# a Cougar quickie



## speckle-catcher (May 20, 2004)

Coworker asked if i had time to make a pen for his nephew that graduates from University of Houston this weekend.

Quick trip to woodcraft to pick up a "fire and ice" acrylic to with school colors. On a Sierra elegant black Ti / platinum.

Go Coogs!


----------



## lady linda (Nov 25, 2008)

Very nice. He should be proud !


----------



## coup de grace (Aug 7, 2010)

dang nice..


----------



## Tortuga (May 21, 2004)

Nice work, Spec...

Go Coogs... U of H '50


----------



## MT Stringer (May 21, 2004)

Very nice. I didn't know you had it in ya!


----------



## speckle-catcher (May 20, 2004)

Tortuga said:


> Nice work, Spec...
> 
> Go Coogs... U of H '50


I'm class of Double Naught!

'00


----------



## Robert A. (Jan 8, 2009)

Sweet pen!!!!!


----------



## speckle-catcher (May 20, 2004)

that pen just turned into an order for four more pens - sweet!


----------



## MT Stringer (May 21, 2004)

speckle-catcher said:


> that pen just turned into an order for four more pens - sweet!


That's pretty cool.


----------



## Tortuga (May 21, 2004)

speckle-catcher said:


> that pen just turned into an order for four more pens - sweet!

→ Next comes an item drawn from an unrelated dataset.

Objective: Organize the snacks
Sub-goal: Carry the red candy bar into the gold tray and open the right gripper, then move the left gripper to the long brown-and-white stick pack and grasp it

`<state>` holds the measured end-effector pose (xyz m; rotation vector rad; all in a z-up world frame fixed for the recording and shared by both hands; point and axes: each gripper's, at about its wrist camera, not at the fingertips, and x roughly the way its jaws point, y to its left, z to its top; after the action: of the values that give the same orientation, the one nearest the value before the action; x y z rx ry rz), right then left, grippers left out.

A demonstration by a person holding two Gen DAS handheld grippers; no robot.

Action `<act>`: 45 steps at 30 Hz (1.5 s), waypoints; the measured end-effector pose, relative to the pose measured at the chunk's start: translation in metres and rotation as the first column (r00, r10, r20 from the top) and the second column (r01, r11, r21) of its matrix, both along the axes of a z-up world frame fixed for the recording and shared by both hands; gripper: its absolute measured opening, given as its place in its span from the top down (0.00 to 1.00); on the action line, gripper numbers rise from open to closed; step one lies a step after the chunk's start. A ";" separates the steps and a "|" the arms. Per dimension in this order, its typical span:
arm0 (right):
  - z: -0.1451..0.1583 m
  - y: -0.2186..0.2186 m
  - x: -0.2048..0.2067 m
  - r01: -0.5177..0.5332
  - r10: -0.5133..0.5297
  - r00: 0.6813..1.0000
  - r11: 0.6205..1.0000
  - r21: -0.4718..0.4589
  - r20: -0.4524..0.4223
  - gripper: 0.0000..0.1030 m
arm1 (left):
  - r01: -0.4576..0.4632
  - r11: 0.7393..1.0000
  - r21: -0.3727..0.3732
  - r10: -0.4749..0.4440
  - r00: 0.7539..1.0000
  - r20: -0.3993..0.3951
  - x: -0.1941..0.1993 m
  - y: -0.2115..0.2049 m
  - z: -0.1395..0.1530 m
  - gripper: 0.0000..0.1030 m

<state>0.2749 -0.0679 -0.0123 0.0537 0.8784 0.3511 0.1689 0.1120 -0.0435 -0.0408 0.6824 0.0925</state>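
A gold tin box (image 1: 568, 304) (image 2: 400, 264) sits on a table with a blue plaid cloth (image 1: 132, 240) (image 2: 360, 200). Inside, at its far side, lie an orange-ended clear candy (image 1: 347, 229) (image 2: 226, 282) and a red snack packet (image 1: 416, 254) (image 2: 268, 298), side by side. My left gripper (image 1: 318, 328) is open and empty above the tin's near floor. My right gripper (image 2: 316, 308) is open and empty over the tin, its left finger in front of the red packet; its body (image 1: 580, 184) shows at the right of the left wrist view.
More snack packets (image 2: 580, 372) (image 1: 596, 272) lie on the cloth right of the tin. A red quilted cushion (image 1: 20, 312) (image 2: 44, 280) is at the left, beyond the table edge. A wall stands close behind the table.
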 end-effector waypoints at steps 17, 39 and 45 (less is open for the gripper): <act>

A *REAL* loyal, devoted Cougar would be happy to just GIVE those beautiful UH pens to his fellow Alumni......:biggrin::biggrin:


----------



## speckle-catcher (May 20, 2004)

hey now...if I had that double-wide that you got, I could afford to do that...although a senior Cougar around here might keep an eye on his mailbox in a week or so.

I'm making them for coworkers, so they are getting a good discount.


----------